At the recent Strata Data event in NYC, Paige Roberts of Syncsort had a chance to sit down and speak with Josh Poduska, the Chief Data Science Officer at Domino Data Lab. In part one, Roberts and Poduska discussed data science maturity levels and how to make data science more achievable and practical.
Part two focuses on lineage, both data and model lineage for auditability, and how to tackle both data and model bias.
Roberts: At Syncsort we approach it from the other side, from the data side, rather than the model side. You mentioned tracking model lineage. One of the things we’ve been focused on a lot in the last few years is trying to get the data lineage tracked so you can tell where the data came from, what changes were made, and who touched it, what did they do, etc. for a similar purpose. When you’re tracking model lineage, what are you tracking exactly?
Poduska: I think the way to answer that is to think about what makes a project reproducible. In all science in general, there’s a problem of being able to reproduce results. When we think about data science, what does it take to reproduce the data science project? You have to know the hardware it was run on. You have to know the software that was used including the environment, the version of the operating system down to the packages and tools of the data science software, whether that’s Python or R, or anything else.
What Domino does is it automatically captures all of that inside of its data science platform, and allows you to share that code, those results, those runs of the experiments, with other colleagues and allow other colleagues to collaborate with you, all using the same exact environment so that you can reproduce the results.
Underneath the hood we have Docker and Kubernetes that we’re using to help do this, and we can leverage any web-based UI for data science. Python scripting, R scripting in RStudio, Jupyter notebooks, Zeppelin notebooks, H2O, DataRobot, SAS has a web UI version that we partner with … Really, we’re open to anybody who can play in that space.
Roberts: Okay. So if it tracks everything that was done while I was training the model, when I go to put it in production, I know what I have to do to get it there. Is that the idea?
Poduska: Yes. Additionally, if you ever have to backtrack, and retrace your steps, and explain why your model does what it does. Did you account for this data, or that data? Did you consider this scenario? You can look back through Domino’s project structure, and see the discussions that were had because it captures discussions between data scientists. It captures the collaborative work that was done and the intermediate results, even if those intermediate results were run on a different version of the software or a different operating system.

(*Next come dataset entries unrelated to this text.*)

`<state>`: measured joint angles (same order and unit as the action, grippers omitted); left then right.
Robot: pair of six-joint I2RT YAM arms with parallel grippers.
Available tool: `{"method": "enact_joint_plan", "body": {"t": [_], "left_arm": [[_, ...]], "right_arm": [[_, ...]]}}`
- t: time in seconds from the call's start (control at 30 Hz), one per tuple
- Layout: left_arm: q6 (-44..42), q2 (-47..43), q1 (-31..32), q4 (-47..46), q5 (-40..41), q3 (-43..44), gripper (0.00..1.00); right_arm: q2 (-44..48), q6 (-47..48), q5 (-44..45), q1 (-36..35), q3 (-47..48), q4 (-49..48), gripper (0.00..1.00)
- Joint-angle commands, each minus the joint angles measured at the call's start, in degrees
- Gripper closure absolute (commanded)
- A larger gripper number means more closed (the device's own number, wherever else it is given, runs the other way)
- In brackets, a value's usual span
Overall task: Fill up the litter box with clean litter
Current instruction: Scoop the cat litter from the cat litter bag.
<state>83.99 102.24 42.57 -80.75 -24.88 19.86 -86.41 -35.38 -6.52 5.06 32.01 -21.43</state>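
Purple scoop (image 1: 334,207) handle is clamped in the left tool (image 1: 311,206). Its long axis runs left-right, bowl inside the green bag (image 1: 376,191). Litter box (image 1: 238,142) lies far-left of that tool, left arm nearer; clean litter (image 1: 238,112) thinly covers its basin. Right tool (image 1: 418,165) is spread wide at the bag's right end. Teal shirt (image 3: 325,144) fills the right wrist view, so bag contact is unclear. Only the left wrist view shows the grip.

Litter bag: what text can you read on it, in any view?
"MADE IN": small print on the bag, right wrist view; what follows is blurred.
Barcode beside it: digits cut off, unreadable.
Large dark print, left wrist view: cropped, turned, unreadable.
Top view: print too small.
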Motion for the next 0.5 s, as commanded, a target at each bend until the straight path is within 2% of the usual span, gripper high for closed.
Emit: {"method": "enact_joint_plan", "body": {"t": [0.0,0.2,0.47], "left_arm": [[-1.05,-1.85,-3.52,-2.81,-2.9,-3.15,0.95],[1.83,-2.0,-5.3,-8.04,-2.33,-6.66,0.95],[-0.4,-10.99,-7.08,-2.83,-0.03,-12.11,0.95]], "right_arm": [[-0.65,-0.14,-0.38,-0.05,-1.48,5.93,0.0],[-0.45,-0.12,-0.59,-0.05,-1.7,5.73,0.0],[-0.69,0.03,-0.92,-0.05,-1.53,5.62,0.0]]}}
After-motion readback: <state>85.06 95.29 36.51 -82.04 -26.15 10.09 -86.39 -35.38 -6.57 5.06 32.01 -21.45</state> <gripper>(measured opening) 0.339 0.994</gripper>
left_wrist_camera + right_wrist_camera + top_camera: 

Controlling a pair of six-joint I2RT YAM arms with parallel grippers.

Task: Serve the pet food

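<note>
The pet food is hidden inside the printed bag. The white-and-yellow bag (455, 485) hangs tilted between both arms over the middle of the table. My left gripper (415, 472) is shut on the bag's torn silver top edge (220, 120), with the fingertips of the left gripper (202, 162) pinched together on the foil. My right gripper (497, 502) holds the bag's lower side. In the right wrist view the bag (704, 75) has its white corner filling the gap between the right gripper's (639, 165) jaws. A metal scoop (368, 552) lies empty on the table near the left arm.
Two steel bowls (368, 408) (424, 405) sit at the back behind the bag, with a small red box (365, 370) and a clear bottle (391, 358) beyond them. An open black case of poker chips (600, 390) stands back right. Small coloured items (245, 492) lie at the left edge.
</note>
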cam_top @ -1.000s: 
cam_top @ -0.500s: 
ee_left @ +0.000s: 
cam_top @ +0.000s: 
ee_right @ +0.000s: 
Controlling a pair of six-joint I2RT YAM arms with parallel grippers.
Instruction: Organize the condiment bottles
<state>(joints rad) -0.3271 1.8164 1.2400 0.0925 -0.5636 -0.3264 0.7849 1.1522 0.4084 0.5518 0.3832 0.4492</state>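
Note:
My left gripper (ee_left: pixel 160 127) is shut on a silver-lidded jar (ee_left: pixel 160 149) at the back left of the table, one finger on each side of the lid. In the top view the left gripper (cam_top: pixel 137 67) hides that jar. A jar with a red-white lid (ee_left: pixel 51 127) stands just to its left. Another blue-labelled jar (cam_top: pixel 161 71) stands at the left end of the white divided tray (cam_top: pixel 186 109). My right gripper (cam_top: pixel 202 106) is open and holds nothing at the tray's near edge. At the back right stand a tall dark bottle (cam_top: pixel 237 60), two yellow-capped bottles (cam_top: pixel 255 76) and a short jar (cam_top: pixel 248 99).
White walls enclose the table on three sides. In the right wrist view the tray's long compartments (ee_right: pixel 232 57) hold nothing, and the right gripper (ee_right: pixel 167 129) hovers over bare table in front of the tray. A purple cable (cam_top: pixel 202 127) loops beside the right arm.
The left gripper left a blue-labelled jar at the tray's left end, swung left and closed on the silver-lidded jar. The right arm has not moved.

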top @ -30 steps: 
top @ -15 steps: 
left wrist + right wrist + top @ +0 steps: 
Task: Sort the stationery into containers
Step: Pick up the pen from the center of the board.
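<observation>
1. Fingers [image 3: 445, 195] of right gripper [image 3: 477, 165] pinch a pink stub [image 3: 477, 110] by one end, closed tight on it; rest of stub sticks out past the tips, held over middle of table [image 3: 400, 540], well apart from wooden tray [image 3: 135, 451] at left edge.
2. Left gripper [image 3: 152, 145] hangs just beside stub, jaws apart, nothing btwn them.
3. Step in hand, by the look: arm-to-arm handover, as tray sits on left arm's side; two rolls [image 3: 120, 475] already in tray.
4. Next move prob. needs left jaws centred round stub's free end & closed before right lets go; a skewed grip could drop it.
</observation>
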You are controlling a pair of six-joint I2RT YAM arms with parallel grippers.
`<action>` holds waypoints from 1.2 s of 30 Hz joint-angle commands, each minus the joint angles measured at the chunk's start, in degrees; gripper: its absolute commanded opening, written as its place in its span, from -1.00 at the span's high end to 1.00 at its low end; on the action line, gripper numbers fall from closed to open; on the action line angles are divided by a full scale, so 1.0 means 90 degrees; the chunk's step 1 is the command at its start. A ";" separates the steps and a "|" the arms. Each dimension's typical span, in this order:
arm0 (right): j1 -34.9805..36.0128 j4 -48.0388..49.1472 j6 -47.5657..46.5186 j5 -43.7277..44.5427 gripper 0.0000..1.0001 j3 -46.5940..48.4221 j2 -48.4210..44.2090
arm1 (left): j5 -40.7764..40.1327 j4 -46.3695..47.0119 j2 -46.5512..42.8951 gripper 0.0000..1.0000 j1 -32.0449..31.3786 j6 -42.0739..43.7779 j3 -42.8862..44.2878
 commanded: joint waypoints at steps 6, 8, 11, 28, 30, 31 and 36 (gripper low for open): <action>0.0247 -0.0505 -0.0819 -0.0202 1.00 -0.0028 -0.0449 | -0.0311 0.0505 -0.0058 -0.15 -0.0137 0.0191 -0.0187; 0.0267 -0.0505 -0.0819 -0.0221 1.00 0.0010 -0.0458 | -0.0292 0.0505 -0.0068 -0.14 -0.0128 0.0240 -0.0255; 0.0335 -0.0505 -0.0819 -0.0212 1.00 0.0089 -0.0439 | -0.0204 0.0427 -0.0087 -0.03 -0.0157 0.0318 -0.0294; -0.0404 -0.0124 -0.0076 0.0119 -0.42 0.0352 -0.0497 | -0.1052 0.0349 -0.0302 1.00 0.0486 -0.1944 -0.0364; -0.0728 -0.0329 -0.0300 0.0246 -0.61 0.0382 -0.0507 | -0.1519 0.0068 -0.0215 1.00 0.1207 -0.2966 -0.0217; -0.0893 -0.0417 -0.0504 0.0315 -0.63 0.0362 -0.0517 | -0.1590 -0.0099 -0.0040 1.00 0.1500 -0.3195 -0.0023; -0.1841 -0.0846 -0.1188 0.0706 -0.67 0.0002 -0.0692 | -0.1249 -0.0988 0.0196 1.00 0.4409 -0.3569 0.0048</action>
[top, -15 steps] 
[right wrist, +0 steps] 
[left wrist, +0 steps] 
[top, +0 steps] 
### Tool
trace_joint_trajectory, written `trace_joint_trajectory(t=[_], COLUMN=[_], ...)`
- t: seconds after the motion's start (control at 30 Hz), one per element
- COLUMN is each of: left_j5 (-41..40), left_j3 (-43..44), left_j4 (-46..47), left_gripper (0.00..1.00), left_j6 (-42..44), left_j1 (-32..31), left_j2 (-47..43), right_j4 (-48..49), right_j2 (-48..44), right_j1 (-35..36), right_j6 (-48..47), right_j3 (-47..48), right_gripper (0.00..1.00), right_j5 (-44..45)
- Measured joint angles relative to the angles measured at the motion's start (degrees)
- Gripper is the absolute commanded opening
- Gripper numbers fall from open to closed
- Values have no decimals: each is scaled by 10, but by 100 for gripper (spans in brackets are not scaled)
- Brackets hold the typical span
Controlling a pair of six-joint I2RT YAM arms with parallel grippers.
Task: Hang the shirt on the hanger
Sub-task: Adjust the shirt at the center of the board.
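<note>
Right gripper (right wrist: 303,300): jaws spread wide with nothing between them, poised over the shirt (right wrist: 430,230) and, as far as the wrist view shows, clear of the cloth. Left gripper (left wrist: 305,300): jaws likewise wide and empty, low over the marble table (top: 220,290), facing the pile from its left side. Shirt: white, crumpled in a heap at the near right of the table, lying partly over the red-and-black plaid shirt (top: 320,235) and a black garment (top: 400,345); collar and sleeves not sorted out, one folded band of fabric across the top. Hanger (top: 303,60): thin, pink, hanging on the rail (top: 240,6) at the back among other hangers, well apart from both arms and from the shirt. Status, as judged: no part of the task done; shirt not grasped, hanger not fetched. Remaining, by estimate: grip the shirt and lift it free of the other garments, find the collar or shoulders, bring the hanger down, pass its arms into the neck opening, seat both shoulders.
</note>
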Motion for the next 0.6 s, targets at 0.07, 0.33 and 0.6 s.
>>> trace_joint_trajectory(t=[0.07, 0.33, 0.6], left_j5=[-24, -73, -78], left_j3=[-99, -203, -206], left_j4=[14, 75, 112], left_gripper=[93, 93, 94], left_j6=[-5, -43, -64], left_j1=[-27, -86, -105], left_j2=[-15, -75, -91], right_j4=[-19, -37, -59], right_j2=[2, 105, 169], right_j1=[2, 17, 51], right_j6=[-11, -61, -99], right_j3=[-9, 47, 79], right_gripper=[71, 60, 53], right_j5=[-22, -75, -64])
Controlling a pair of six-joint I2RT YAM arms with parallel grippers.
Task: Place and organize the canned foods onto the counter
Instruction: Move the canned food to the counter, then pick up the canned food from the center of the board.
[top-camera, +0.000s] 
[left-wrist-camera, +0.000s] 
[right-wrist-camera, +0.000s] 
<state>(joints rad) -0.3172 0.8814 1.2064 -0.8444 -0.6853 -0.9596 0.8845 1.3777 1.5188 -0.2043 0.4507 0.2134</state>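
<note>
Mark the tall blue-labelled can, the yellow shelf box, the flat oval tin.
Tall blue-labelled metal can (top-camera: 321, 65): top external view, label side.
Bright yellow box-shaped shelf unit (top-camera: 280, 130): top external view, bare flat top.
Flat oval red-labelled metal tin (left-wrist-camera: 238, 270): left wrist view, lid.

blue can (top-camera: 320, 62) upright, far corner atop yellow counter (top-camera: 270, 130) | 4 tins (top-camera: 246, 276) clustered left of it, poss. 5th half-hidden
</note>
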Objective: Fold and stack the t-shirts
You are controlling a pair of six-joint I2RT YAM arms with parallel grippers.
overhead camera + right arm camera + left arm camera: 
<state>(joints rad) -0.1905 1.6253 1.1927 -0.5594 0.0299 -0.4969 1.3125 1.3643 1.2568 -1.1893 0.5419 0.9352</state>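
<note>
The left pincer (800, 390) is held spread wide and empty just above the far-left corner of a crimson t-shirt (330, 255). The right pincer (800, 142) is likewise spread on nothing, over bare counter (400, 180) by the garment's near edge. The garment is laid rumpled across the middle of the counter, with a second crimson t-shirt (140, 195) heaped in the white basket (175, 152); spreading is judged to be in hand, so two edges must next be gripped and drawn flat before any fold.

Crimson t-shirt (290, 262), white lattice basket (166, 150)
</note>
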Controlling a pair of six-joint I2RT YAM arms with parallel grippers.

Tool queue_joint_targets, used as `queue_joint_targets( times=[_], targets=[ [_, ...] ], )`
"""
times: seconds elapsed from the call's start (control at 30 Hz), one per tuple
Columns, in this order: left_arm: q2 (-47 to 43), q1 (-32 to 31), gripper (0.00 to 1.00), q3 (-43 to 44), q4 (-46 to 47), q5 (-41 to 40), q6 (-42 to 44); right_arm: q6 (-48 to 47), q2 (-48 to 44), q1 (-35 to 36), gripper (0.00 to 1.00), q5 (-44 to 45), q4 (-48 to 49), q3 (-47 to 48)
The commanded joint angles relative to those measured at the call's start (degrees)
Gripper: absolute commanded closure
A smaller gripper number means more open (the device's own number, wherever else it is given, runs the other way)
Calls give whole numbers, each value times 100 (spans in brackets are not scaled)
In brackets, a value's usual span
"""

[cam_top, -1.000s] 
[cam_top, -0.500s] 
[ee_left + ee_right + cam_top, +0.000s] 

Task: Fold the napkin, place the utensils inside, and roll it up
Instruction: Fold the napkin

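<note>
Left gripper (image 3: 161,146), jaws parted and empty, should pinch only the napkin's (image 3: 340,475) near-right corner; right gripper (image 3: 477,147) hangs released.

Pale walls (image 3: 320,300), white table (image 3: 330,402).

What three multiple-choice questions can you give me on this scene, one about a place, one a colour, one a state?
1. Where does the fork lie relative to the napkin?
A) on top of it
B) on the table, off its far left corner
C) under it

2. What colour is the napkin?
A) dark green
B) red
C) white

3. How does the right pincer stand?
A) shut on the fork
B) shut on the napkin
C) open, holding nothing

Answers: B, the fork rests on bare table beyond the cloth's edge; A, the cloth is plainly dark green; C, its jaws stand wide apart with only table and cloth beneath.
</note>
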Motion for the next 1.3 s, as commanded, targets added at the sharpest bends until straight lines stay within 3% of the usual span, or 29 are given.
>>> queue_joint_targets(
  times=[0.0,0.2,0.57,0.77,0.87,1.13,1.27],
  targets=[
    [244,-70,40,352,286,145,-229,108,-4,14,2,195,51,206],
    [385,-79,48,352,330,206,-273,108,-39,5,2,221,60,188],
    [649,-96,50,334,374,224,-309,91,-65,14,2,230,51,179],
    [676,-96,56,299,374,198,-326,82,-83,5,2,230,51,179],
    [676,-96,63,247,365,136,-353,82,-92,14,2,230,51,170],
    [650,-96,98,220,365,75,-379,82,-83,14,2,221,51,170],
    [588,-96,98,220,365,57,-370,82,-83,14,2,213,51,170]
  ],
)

Domino captures all of that, and you can very quickly spin up a Docker container for example, which will allow you to see what was done at that step. It’s really having a bread crumb trail of everything that is happening for the data scientist to enable them to work faster and smarter. They can build on prior art, on what other data scientists are doing. Another added benefit of all this is for data science managers and leaders. They can now see the overall, the 30,000 foot overview of the trajectory of their team. For example, we had one large institution that, after they adopted Domino, they realized that they had two groups working on the exact same project in isolation.
Oh, no! [laughing]
They had no idea until they brought it all together in one place.
I can see where that’s a huge benefit. You get project acceleration. Redundancy elimination. You get that feedback loop.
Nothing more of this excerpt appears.